Selection box


The selection box is a boxed gift generally associated with Christmas, particularly in the United Kingdom and Ireland.

History

Selection boxes were common around the late 19th and early 20th century Britain. Chocolatiers, Rowntree's and Cadbury pioneered the early selection boxes which were saved for by way of a Christmas club over many months, to be collected around Christmas time. Choice and variation of contents were the consumer's choice, and often the value of the selection box would exceed a week's wages. In more modern times the selection box as we know it has become a staple Christmas gift of chocolate. Each chocolate company produces these at Christmas time and they are often filling the spaces near supermarket checkouts.
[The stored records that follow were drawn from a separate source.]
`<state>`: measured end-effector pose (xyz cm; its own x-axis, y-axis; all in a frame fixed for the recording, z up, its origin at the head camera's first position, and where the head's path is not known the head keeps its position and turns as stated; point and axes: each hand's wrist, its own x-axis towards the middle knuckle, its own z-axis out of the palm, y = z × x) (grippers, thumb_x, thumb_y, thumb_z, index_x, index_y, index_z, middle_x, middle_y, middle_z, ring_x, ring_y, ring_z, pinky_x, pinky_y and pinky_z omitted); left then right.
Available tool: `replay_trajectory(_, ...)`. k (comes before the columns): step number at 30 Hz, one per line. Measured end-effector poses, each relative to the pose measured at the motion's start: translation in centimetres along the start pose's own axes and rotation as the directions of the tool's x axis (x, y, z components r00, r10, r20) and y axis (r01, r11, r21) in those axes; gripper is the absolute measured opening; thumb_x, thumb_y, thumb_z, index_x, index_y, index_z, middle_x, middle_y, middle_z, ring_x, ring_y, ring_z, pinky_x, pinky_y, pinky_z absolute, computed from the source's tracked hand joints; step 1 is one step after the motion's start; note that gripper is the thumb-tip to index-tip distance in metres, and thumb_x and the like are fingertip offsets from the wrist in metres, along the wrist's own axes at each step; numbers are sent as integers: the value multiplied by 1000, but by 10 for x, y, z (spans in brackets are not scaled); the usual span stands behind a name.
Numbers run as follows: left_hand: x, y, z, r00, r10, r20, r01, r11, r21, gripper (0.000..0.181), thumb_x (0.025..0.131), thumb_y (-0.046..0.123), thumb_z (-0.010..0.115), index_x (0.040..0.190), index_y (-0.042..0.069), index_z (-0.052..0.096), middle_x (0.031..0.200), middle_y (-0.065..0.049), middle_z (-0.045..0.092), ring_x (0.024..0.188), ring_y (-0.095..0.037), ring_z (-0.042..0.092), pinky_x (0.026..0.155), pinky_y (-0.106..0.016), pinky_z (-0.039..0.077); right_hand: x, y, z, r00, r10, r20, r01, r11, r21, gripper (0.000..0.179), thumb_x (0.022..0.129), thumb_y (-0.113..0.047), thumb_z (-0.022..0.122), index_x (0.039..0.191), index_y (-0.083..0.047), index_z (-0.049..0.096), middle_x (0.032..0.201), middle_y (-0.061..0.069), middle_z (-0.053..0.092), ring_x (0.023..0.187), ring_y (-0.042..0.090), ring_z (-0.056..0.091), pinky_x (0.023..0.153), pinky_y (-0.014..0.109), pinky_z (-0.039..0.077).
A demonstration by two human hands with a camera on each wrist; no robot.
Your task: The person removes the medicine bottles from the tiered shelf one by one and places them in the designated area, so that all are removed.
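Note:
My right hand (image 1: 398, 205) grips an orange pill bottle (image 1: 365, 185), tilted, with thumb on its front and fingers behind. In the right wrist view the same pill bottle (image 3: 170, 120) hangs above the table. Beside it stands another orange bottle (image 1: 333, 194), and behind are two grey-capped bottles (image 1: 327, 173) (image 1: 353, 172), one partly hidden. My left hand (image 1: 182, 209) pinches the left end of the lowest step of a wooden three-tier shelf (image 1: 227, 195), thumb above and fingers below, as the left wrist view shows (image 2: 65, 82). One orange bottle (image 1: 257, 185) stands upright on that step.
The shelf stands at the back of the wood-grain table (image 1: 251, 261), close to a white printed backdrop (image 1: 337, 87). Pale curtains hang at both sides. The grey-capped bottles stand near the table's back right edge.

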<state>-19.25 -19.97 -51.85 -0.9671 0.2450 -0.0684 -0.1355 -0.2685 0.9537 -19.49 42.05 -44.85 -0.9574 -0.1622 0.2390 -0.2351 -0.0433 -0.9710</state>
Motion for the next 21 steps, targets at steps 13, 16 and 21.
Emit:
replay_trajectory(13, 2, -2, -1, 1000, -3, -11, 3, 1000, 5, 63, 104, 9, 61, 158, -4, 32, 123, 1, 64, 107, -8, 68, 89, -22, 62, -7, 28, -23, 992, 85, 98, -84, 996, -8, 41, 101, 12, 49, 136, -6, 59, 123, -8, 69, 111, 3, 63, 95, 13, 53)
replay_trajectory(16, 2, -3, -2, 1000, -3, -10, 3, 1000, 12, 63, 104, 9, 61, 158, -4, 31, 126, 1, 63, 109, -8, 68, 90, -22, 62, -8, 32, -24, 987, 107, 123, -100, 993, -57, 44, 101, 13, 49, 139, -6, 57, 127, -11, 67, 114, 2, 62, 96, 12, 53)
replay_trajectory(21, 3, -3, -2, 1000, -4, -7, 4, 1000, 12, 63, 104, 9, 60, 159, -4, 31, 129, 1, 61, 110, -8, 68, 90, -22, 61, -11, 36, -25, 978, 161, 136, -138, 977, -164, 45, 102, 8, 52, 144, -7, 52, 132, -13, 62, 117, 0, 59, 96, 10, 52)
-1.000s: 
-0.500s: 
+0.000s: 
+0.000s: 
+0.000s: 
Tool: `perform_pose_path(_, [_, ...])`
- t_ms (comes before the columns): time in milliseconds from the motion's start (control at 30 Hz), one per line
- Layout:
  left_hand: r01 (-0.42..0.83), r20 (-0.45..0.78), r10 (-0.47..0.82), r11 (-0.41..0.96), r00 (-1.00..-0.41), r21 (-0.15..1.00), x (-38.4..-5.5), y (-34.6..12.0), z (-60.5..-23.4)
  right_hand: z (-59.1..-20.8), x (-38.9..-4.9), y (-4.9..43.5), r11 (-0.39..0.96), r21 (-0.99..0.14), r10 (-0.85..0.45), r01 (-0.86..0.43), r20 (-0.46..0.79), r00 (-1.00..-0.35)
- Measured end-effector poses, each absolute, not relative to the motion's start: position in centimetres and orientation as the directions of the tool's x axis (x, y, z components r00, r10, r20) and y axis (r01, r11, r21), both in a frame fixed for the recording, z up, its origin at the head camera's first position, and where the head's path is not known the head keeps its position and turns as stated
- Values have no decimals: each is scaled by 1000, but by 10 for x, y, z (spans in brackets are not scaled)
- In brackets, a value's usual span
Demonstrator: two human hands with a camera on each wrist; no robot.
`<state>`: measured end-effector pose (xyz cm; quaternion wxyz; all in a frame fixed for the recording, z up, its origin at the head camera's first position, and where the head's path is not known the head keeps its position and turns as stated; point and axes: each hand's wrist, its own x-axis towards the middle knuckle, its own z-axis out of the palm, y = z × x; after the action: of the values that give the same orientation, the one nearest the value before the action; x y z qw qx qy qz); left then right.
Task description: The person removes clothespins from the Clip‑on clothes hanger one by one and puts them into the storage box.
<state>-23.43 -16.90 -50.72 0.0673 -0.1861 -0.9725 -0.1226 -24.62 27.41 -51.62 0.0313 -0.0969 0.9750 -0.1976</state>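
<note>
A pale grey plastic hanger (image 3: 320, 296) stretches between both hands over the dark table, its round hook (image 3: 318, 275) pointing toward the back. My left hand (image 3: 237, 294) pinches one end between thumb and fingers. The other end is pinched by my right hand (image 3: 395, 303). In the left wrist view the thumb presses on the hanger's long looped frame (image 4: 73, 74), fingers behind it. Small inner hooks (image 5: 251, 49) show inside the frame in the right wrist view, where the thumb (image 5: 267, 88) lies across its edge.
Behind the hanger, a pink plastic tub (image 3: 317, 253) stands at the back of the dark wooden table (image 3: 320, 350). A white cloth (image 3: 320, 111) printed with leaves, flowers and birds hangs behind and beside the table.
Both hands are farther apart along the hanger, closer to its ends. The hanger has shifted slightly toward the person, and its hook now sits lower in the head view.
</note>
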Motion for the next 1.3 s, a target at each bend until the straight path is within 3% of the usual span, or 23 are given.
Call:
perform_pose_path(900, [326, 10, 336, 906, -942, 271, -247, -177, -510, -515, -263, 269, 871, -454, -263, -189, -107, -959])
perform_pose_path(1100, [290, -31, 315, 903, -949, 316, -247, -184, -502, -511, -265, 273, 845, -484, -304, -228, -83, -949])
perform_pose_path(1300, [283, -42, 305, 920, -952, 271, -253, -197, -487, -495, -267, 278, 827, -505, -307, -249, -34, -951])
In the 1960s and 1970s the selection box took on a more commercialized approach with games printed on the reverse of the boxes such as snakes and ladders, adding to the desirability of each brand's selection box offering. Children expectantly received a selection box each year and regarded them as a main Christmas gift. More recently the commercial arms of the chocolate companies insist on filling their festive selection boxes with predefined chocolate bar selections, and many a child will receive in excess of six selection boxes each Christmas.

Production

Chocolate selection boxes are sometimes packaged by hand and sometimes by robot. Hand picking is expensive, but early automated systems lacked flexibility; the layout or contents of a box could not be changed without making alterations to the machinery. Modern, computer-controlled robot systems can be easily reprogrammed as required. The foil wrapping of many selection box chocolates is a problem for the conventional metal detectors used in food factories to ensure that no loose machinery parts have accidentally found their way into the product. British chocolatier Thorntons overcame this issue by using an X-ray system.